Grandma finishes her prayers from her chair, every so often spitting a wad of chewing tobacco into the little tin bowl she carries around with her. Her teeth are red-stained from the habit. Today she wants to make fried glass noodles for the poor souls lost in the attacks because “…they might be hunger.” Srey helps her scoot out of her chair and follows her down the hall as she grazes a bony finger against the wall to keep her balance. She’s pretty spry for an eighty-year old – if old fashioned. When Srey got her period the first time, Grandma wanted to keep her in a darkened room for three weeks so her presence wouldnot ‘weaken’ the men in the family. Tran squashed the plan, but allowed Grandma to tie a white string around Srey’s wrist so her soul wouldn’t ‘escape’. “Weak-weak,” Grandma whispered. Supposedly, girls are vulnerable when they bleed. As much as Tran says she denies the old ways, Srey suspects her mother still secretly believes in them.
The buzzer rings and Srey runs to open the front door. It’s Aunt Ratha, who’s crying, but that’s nothing new.

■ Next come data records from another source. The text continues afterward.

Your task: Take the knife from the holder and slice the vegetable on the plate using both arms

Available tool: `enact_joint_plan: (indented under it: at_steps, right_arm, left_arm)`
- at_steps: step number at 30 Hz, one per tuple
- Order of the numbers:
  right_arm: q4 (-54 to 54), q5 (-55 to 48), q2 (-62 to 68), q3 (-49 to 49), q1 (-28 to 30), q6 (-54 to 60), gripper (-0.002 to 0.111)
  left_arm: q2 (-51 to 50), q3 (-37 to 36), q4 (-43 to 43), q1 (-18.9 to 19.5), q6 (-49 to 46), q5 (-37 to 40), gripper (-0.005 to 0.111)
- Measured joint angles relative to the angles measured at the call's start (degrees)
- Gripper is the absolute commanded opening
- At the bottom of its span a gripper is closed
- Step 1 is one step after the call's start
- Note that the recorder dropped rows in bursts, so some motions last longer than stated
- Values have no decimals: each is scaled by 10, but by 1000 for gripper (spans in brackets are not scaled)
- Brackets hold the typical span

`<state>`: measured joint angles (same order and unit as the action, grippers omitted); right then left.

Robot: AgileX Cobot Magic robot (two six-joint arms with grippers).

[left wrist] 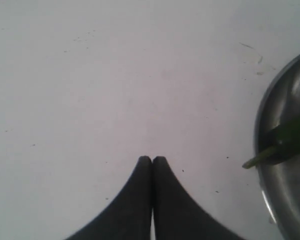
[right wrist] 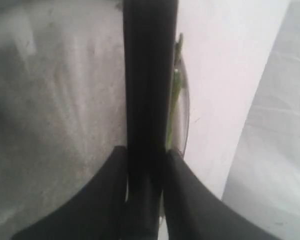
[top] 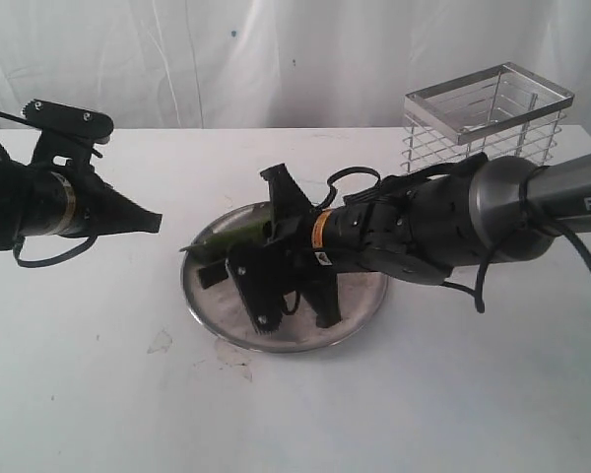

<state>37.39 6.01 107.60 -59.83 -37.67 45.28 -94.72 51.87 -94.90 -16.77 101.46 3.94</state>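
My right gripper [right wrist: 146, 152] is shut on the black knife [right wrist: 149, 75], which runs out straight from between the fingers over the steel plate [right wrist: 55, 110]. The green chilli [right wrist: 174, 100] lies right beside the blade, near the plate's rim. In the exterior view the right gripper [top: 266, 246] reaches low over the plate [top: 305, 330], and the chilli [top: 231, 229] shows at the plate's far-left edge. My left gripper [top: 156, 221] hovers left of the plate, shut and empty. In the left wrist view the left gripper [left wrist: 152, 159] points at bare table, with the chilli [left wrist: 292, 134] and plate [left wrist: 290, 200] off to one side.
The silver wire holder [top: 488, 113] stands at the back right, behind the right arm. A white cloth backdrop hangs behind the white table [top: 98, 374]. Small scraps lie on the table near the plate's front-left rim [top: 161, 342].
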Motion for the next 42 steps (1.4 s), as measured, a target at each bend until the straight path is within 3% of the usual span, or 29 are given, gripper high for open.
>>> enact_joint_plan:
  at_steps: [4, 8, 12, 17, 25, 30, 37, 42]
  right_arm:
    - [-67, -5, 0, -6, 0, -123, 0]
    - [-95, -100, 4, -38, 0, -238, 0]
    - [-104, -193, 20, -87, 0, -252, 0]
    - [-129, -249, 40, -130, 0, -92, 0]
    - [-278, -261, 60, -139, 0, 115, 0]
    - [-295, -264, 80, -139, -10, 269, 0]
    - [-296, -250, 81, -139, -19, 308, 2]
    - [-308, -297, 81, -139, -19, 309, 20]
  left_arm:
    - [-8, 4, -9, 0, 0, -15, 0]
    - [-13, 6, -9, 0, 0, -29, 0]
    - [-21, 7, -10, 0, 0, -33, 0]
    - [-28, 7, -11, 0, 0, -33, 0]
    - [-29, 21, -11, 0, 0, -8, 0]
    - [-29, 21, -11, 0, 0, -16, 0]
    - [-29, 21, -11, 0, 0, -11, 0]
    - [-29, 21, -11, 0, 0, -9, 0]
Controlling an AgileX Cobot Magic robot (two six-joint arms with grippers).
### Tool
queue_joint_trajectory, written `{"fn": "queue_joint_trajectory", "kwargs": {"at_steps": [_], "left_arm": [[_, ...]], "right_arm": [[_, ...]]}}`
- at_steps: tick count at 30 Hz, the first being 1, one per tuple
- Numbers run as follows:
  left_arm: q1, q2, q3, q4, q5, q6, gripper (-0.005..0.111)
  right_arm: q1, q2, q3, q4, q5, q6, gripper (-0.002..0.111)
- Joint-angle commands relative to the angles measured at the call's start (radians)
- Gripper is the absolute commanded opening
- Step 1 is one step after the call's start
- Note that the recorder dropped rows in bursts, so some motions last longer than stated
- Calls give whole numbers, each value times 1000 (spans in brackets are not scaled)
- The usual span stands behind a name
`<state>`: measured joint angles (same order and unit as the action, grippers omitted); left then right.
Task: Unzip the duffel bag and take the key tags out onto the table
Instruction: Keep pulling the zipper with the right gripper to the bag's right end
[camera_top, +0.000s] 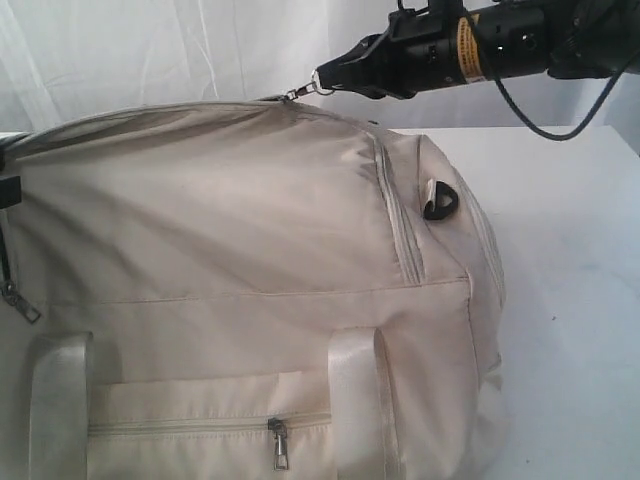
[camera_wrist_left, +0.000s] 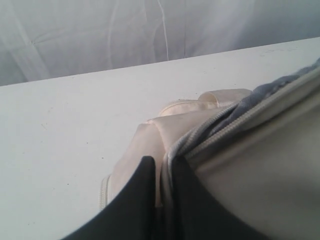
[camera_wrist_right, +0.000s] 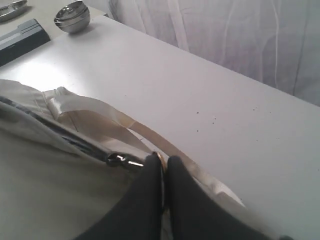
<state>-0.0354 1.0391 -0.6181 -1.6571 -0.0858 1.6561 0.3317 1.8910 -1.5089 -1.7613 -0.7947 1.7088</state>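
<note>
Cream duffel bag (camera_top: 230, 230), one; right tool (camera_top: 322, 80) pinches zip pull (camera_top: 297, 93); left tool (camera_wrist_left: 162, 172) pinches fabric

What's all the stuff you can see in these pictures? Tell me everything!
bag: 1, cream, covers most of the near table
straps: 2, pale, on the bag's front
D-ring: 1, black, on the bag's end
top pull: 1, metal, on the bag's top zip
pocket pull: 1, metal, on the front pocket
side pull: 1, metal, at the bag's left end
lining: grey, showing along the open zip
key tags: none in view
table: 1, white, under the bag
bowls: a stack, silver, far past the bag
box: 1, dark grey, flat, beside the bowls
curtain: white, behind the table
left gripper: black, shut on the bag's edge
right gripper: black, shut on the top pull
</note>
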Motion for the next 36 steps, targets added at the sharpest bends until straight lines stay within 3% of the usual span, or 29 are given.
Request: {"fn": "queue_joint_trajectory", "kwargs": {"at_steps": [1, 10, 25, 33, 36], "left_arm": [[34, -19, -4, -36, -314, -42, 0], [34, -19, -4, -6, -311, -64, 0], [34, -3, -4, -6, -308, -66, 0], [34, -3, -4, 0, -307, -68, 0], [34, -3, -4, 67, -223, -68, 0]], "right_arm": [[-118, -22, 52, 17, 229, -8, 0], [-206, -28, 149, 17, 48, -93, 0], [-309, -55, 160, 17, -289, -119, 0], [-342, -55, 254, 17, -258, -170, 0], [-342, -55, 272, 17, -256, -192, 0]]}}
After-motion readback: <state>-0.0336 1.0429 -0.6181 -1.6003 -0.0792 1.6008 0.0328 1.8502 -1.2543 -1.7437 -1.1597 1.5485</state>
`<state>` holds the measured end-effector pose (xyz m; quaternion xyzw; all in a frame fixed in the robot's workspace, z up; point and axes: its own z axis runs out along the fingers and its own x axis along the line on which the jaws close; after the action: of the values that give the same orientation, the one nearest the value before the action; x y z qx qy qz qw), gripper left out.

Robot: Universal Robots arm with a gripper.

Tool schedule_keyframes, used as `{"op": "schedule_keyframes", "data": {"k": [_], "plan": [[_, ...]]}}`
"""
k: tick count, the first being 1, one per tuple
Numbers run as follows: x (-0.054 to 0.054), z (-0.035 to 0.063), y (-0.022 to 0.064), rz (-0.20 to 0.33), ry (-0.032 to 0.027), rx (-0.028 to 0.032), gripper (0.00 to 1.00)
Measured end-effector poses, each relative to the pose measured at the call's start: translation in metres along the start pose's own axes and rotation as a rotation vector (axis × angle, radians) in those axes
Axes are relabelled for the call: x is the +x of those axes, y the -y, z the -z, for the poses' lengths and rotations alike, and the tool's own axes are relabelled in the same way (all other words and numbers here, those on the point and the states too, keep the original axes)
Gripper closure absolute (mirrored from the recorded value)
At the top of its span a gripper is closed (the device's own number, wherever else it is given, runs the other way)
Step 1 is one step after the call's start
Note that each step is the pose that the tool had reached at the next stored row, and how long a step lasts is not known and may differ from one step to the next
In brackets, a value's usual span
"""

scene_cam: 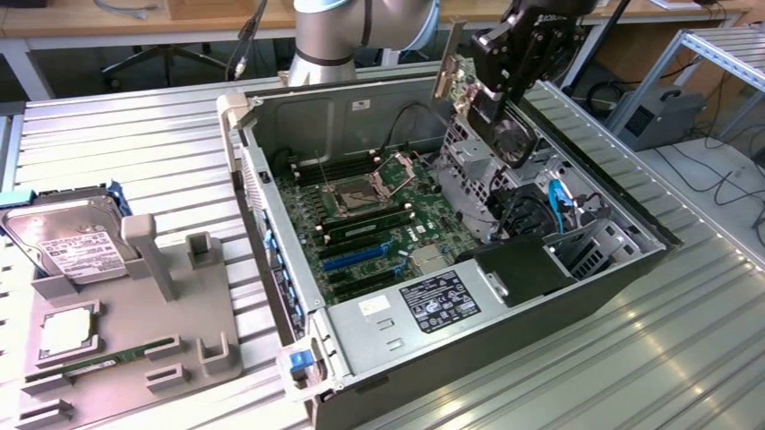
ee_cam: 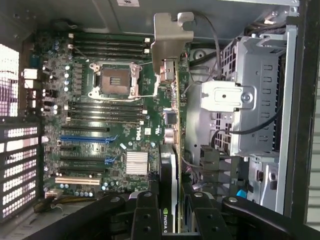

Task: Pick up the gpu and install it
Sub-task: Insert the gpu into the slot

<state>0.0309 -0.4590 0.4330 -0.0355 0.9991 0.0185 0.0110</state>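
Above the motherboard (ee_cam: 100, 120), the gripper (ee_cam: 172, 202) clamps the gpu (ee_cam: 175, 125) perpendicular to it, presumably to align with a slot (ee_cam: 82, 139).

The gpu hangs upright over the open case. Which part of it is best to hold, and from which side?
Probably its upper long edge, from above, with the fingers pressing on the two flat faces. The gpu is thin and stands on edge, so its faces give broad parallel surfaces. This hold also leaves the silver bracket and the lower edge free. It is held so now.
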Motion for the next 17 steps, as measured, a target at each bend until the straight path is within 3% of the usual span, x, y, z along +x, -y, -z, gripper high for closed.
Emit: {"op": "schedule_keyframes", "data": {"k": [7, 17], "plan": [[0.0, -0.0004, 0.0, 0.189, -0.0069, -0.0043, 0.73], [0.0, -0.0017, 0.0001, 0.409, -0.0148, -0.0095, 0.73]]}}
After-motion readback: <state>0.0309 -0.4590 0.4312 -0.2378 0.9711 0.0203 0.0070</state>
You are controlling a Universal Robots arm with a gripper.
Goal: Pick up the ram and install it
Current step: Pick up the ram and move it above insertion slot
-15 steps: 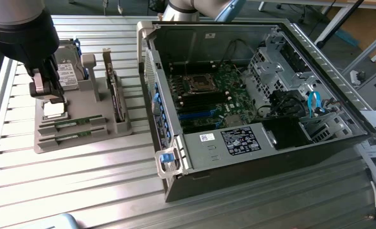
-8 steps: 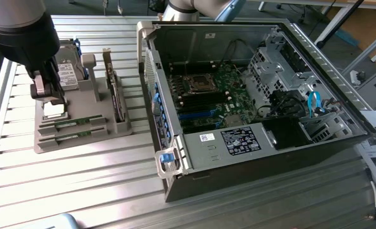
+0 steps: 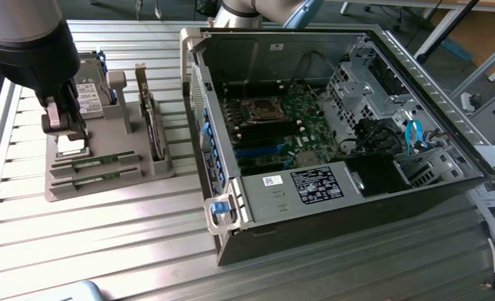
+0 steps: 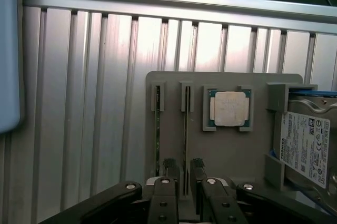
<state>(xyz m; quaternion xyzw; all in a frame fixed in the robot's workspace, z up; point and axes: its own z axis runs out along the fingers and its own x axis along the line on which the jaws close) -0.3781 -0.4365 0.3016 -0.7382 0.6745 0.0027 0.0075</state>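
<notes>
Two ram sticks stand on edge in slots of a grey holder. One ram stick runs beside the square silver processor. The other ram stick is one slot further out. My gripper is open and hangs over the holder. One of its black fingers is on each side of the stick nearer the processor, and neither touches it. In the exterior view the gripper is above the holder's back part, with the arm over it.
A hard drive and an upright green expansion card also sit in the holder. The open computer case, with its motherboard, lies at the exterior view's right. The ribbed metal table carries everything.
</notes>
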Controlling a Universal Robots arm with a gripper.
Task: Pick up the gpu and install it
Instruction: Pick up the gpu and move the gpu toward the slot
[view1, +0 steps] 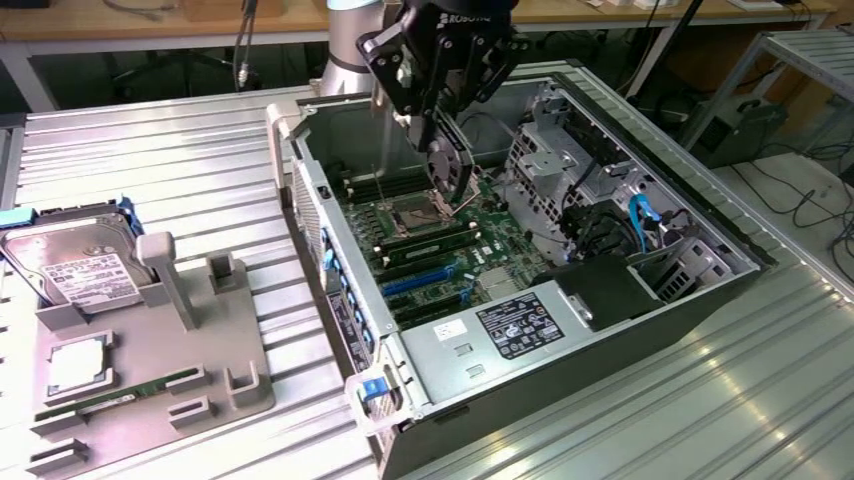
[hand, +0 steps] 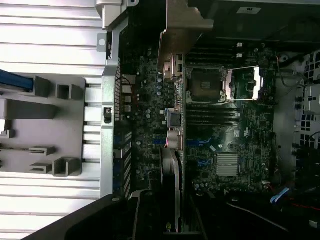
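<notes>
jaws grip the gpu (view1: 459, 168) edge-on, long axis pointing down at motherboard (view1: 447, 252).

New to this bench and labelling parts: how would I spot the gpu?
Find the open computer case on the ribbed metal table. Over its green motherboard, the robot's hand grips the gpu: a thin dark card held edge-on, unlike the flat board beneath.

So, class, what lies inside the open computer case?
The motherboard with its CPU socket, blue slots and the labelled power supply. The gpu, held by the gripper, covers a strip of board beneath it.
</notes>
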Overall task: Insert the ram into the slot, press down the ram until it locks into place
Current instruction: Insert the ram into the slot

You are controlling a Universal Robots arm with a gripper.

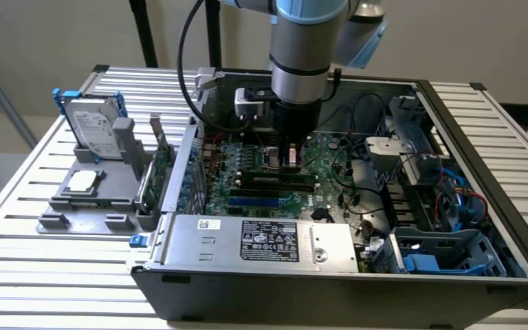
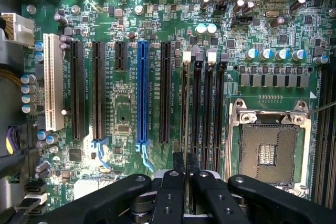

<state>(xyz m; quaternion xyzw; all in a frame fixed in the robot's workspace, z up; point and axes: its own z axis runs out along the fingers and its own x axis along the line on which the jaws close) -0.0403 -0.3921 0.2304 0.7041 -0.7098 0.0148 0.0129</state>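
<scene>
Gripper: low inside the case, over the motherboard. Its fingers are pinched almost together on the ram, which is held edge-on.
Ram: lies along the slot at the near edge of the four-slot bank. Whether it is seated cannot be told.
Blue socket: parallel and nearer, with one black socket between.
CPU socket: on the far side of the bank.
Hard drive: on a grey stand outside the case, at the exterior view's left.

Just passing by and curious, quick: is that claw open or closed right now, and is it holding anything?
Gripper: closed, holding the ram edge-on between its fingers.
</scene>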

She’s always sad.
“Chumriep sur,” Srey bows, pressing her palms together at her chest, a sign of respect.
“What a polite child,” Ratha says, pushing past her and blowing her nose into an old tissue pulled from her cuff. “Who family you belong? Not my.” When she bends down to take off her shoes, grabbing her niece’s hip to steady herself, Srey notices that Ratha’s fingernail polish is chipped and that her perm has grown out so the ends of her hair are still curly but the top part’s straight. She isn’t really Srey’s ming, her aunt, but it doesn’t matter. Ratha is like one of the family because she and Tran escaped a Khmer Rouge prison camp together. In 1970-something, Srey can’t remember exactly when, a long time ago.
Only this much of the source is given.